Kroger Gets Back to Basics

Speaking of retailers possibly biting off more than they can chew, Kroger is turning its focus back to grocery. In March, The Kroger Company announced plans to sell the business to CarelonRx, a subsidiary of Elevance Health, with the sale expected to close in the second half of the year.

“As part of our regular review of assets, it became clear that our strong specialty pharmacy business unit will better meet its full potential outside of our business,” Colleen Lindholz, president of Kroger Health, said in a statement.

Many retailers have made moves into pharmacy. Walmart and Costco, for instance, both have pharmacies, as do some smaller supermarket companies such as Publix and H-E-B. Yet Kroger is not the only company in the space pulling back on the category. Late last summer, for instance, southern supermarket chain Winn-Dixie began shuttering pharmacy locations in the leadup to a planned merger with Aldi, which does not have a pharmacy business.
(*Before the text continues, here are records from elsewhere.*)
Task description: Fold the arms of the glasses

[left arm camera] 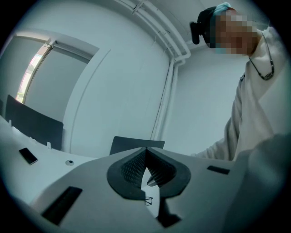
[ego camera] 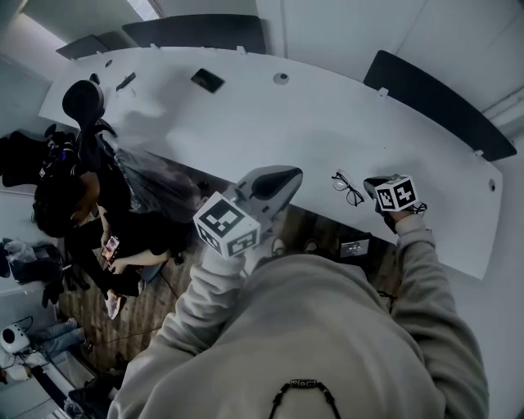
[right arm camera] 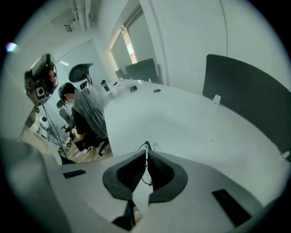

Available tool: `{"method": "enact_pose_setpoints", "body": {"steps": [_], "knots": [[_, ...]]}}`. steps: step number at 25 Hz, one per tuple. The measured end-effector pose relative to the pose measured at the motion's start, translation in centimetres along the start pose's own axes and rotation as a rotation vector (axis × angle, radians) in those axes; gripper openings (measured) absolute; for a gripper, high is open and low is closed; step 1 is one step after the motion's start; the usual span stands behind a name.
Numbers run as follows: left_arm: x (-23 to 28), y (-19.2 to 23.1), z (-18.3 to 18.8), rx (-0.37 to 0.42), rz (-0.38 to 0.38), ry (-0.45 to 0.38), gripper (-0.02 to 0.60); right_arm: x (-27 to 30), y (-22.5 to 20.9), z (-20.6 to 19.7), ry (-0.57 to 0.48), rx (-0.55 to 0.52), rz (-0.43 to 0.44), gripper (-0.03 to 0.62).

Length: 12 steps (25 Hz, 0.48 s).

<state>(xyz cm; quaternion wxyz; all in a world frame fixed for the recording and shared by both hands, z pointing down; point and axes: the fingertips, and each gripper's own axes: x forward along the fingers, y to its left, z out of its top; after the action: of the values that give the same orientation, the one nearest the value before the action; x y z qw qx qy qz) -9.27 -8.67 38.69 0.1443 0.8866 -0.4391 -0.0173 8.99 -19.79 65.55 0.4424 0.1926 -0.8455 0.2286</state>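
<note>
The glasses are by the bench's near edge. The right gripper has its fingers pinched on a thin dark part of them, likely an arm. The left gripper is held clear, fingers together and empty; folding seems barely begun.

We are in an open-plan office. A long white desk curves across the room, with dark divider panels standing along its far edge and a round cable grommet set in its top. A black office chair with a headrest stands by the desk's end, and a seated person looks at a phone above the wood floor. Around us are plain white walls, a window and a ceiling strip light.
</note>
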Motion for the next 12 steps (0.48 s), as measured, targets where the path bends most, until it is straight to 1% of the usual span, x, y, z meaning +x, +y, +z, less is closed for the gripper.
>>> {"method": "enact_pose_setpoints", "body": {"steps": [1,3,6,9,12], "knots": [[0.1,-0.1,0.1,0.003,-0.006,-0.001,0.006,-0.9,0.7,0.9,-0.049,0.002,0.016,0.023],[0.3,-0.4,0.3,0.006,-0.02,-0.003,0.006,-3.1,2.3,3.0,-0.153,-0.007,0.035,0.023],[0.5,-1.4,0.5,0.001,-0.053,-0.014,0.006,-7.1,5.0,5.9,-0.297,-0.023,0.029,0.021],[0.7,-2.4,0.6,0.0,-0.088,-0.023,0.006,-11.2,7.7,8.2,-0.407,-0.041,0.024,0.021],[1.1,-3.0,0.6,0.004,-0.113,-0.021,0.006,-15.1,9.7,9.9,-0.491,-0.055,0.023,0.021]]}}
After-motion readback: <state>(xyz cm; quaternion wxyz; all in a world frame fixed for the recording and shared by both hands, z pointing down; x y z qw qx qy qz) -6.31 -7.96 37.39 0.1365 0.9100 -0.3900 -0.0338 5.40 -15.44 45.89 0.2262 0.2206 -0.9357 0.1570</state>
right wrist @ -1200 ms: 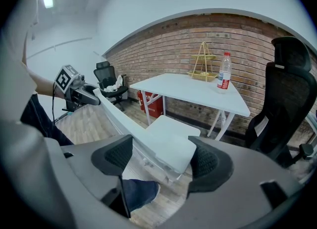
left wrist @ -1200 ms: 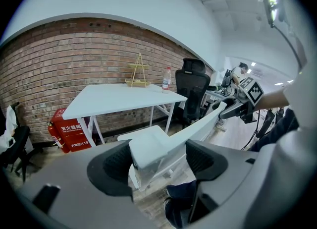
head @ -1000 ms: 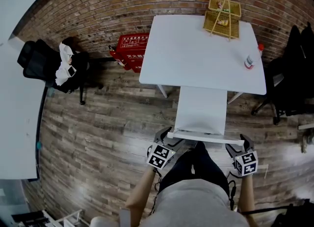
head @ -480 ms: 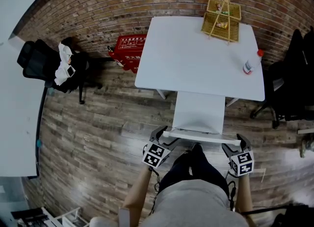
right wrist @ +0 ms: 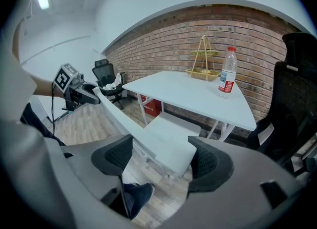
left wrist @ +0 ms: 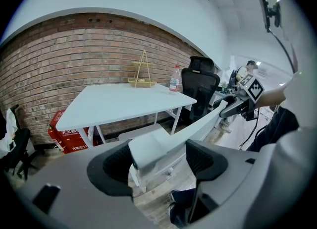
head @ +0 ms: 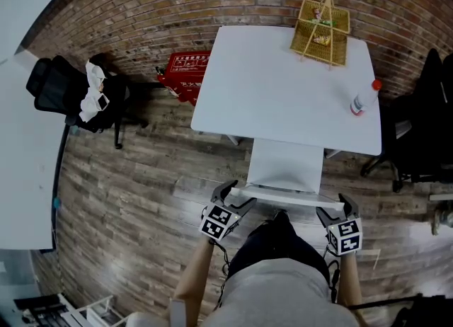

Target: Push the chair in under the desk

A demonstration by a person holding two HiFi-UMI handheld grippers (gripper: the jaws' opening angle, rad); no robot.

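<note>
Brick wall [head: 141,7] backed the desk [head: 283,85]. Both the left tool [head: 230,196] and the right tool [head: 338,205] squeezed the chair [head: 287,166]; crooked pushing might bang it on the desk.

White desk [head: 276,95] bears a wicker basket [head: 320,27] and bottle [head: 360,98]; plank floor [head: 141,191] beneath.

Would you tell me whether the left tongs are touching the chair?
Touching: the left gripper view shows the chair backrest clamped between the left tongs.
</note>
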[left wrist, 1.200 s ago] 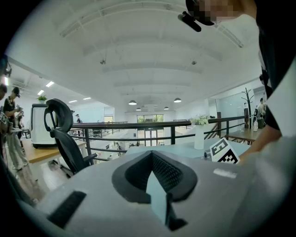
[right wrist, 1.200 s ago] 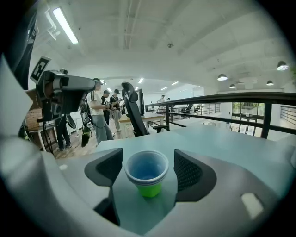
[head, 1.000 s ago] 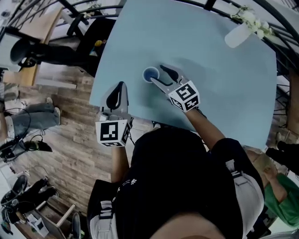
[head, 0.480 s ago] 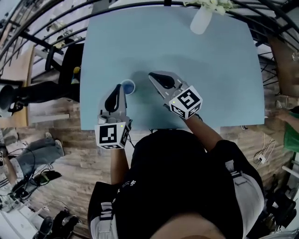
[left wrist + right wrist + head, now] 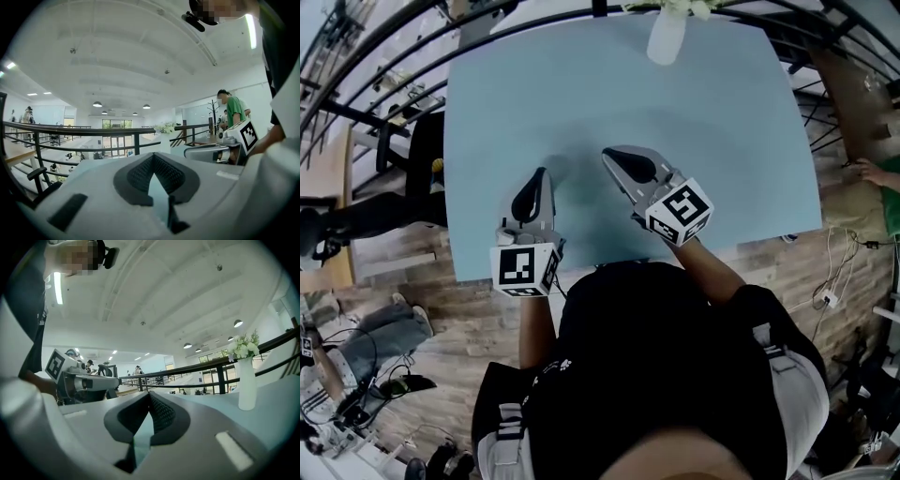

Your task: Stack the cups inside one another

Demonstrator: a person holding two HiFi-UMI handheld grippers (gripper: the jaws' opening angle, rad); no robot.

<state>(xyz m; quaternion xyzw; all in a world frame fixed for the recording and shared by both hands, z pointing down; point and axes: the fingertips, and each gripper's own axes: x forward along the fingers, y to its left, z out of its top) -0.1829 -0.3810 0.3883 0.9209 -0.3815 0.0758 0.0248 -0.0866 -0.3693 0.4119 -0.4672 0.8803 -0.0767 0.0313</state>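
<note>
I cannot make out a cup in any view at this moment. Over the light blue table (image 5: 722,141) both grippers point away from me, side by side. My left gripper (image 5: 542,172) is shut with nothing in it, and its dark pads meet at the tip (image 5: 153,155). My right gripper (image 5: 607,156) is also shut and empty, its pads closed together (image 5: 149,394). Each gripper shows in the other's view: the right one (image 5: 211,151) with its marker cube, the left one (image 5: 82,380) at the left.
A white vase with white flowers (image 5: 666,37) stands at the table's far edge, also seen as the vase (image 5: 247,380). A dark railing (image 5: 384,103) curves around the table. A person in green (image 5: 233,110) stands off to the right. Chairs and wooden floor lie below left.
One second ago the right jaws stood open beside a blue cup; now they are shut and empty. The cup was by the left gripper's tip half a second ago and no longer shows.
</note>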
Kroger’s move may serve as a testament to the model used by Target, which houses CVS locations within its stores. The collaboration enables the retailer to benefit from the pharmaceutical foot traffic without incurring the high cost of running its own healthcare subsidiary.

Losing Share to Amazon, Brick-and-Mortar Retailers Close Up Shop

With consumers increasingly getting their cross-category retail needs met via Amazon — everything from couture to colored pencils — specialty retailers are struggling. For instance, earlier this month, music retailer Sam Ash announced that it is closing all its stores.

Discount retailer Dollar Tree said in March that it plans to close nearly of its 1,000 Family Dollar locations, and less than a month later, 99 Cents Only announced its Chapter 11 filing and said it was closing all of its 371 locations in the southwestern part of the country.

In February, Macy’s announced plans to shutter 150 of its stores as it focuses on its luxury brands.

The month prior, it was reported that Signet Jewelers — owner of Kay Jewelers, Zales and Jared — is closing up to 150 American and British locations by the middle of the year.

All this, as Amazon’s share of consumer retail spending climbs ever upward, hitting 10% by PYMNTS Intelligence’s estimate in Q4 of last year.